▸ REQUIREMENT
Keep images out and repeat all data exactly.

▸ DATA SECTION
....
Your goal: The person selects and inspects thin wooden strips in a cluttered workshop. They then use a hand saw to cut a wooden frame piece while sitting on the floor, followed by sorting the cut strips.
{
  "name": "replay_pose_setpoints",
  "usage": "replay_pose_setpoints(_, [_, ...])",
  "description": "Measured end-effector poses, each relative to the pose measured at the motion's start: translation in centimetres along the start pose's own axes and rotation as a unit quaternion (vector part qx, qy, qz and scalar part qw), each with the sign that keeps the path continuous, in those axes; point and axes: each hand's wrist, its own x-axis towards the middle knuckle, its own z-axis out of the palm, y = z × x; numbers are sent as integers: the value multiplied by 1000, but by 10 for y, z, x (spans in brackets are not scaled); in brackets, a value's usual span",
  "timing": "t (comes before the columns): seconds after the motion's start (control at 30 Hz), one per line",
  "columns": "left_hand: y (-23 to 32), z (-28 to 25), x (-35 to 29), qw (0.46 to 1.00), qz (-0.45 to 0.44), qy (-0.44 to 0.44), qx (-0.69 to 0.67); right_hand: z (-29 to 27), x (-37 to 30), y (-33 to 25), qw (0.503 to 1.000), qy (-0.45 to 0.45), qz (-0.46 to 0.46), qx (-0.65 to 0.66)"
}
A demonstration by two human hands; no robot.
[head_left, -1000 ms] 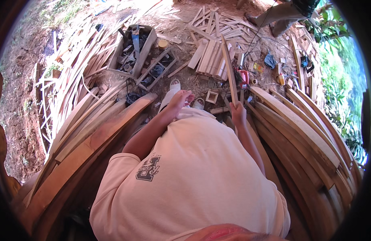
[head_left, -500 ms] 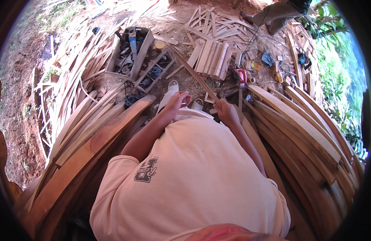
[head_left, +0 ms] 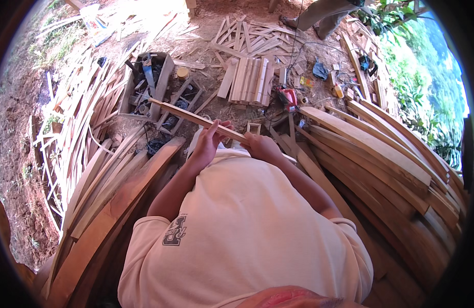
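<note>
1. Reddish, chip-strewn bare ground [head_left: 206, 84] spreads out in bright daylight, with green foliage [head_left: 419, 77] along the right side.
2. A long, narrow wooden strip [head_left: 186, 117] is in front of the person's waist, slanting from upper left down toward the right.
3. The right hand [head_left: 262, 148] is clamped on the strip's near end, its back facing up.
4. The left hand [head_left: 207, 143] meets the strip farther along, fingers touching it; I cannot tell whether they grip it.
5. Just beyond the hands lies a small square wooden frame [head_left: 254, 128].
6. Past the strip's far end stands an open wooden toolbox [head_left: 166, 77] holding a blue tool [head_left: 148, 72], with a yellow-topped tub [head_left: 183, 73] beside it.
7. Farther out, short boards [head_left: 247, 81] lie side by side.
8. Long planks flank the person, left [head_left: 111, 210] and right [head_left: 373, 149].
9. At the top, another person's leg [head_left: 324, 15] shows.
</note>
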Motion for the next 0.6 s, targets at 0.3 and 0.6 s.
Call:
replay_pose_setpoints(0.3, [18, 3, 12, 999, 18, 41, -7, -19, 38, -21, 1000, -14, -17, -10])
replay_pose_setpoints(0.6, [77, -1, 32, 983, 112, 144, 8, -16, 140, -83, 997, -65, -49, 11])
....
▸ RESULT OF THIS EXERCISE
Your goal: The person selects and inspects thin wooden strips in a cluttered workshop. They then use a hand saw to cut a wooden frame piece while sitting on the floor, followed by sorting the cut strips.
{
  "name": "replay_pose_setpoints",
  "usage": "replay_pose_setpoints(_, [_, ...])",
  "description": "Measured end-effector poses, each relative to the pose measured at the motion's start: translation in centimetres along the start pose's own axes and rotation as a unit quaternion (vector part qx, qy, qz and scalar part qw), each with the sign that keeps the path continuous, in those axes; point and axes: each hand's wrist, its own x-axis towards the middle knuckle, its own z-axis out of the palm, y = z × x; numbers are sent as integers: the value multiplied by 1000, but by 10 for y, z, x (spans in brackets are not scaled); in brackets, a value's usual span",
  "timing": "t (comes before the columns): seconds after the motion's start (control at 30 Hz), one per line",
  "columns": "left_hand: y (-23 to 32), z (-28 to 25), x (-35 to 29), qw (0.46 to 1.00), qz (-0.45 to 0.44), qy (-0.44 to 0.44), qx (-0.69 to 0.67); right_hand: z (-29 to 27), x (-37 to 30), y (-33 to 25), qw (0.503 to 1.000), qy (-0.45 to 0.45), qz (-0.46 to 0.46), qx (-0.65 to 0.66)"
}
A demonstration by two human hands; no robot.
[head_left, -1000 ms] 
[head_left, -500 ms] 
[head_left, +0 ms] 
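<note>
1. Reddish, chip-strewn bare ground [head_left: 206, 84] spreads out in bright daylight, with green foliage [head_left: 419, 77] along the right side.
2. A long, narrow wooden strip [head_left: 186, 117] is in front of the person's waist, slanting from upper left down toward the right.
3. The right hand [head_left: 262, 148] is clamped on the strip's near end, its back facing up.
4. The left hand [head_left: 207, 143] meets the strip farther along, fingers touching it; I cannot tell whether they grip it.
5. Just beyond the hands lies a small square wooden frame [head_left: 254, 128].
6. Past the strip's far end stands an open wooden toolbox [head_left: 166, 77] holding a blue tool [head_left: 148, 72], with a yellow-topped tub [head_left: 183, 73] beside it.
7. Farther out, short boards [head_left: 247, 81] lie side by side.
8. Long planks flank the person, left [head_left: 111, 210] and right [head_left: 373, 149].
9. At the top, another person's leg [head_left: 324, 15] shows.
</note>
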Motion for the next 0.6 s, targets at 0.3 and 0.6 s.
Call:
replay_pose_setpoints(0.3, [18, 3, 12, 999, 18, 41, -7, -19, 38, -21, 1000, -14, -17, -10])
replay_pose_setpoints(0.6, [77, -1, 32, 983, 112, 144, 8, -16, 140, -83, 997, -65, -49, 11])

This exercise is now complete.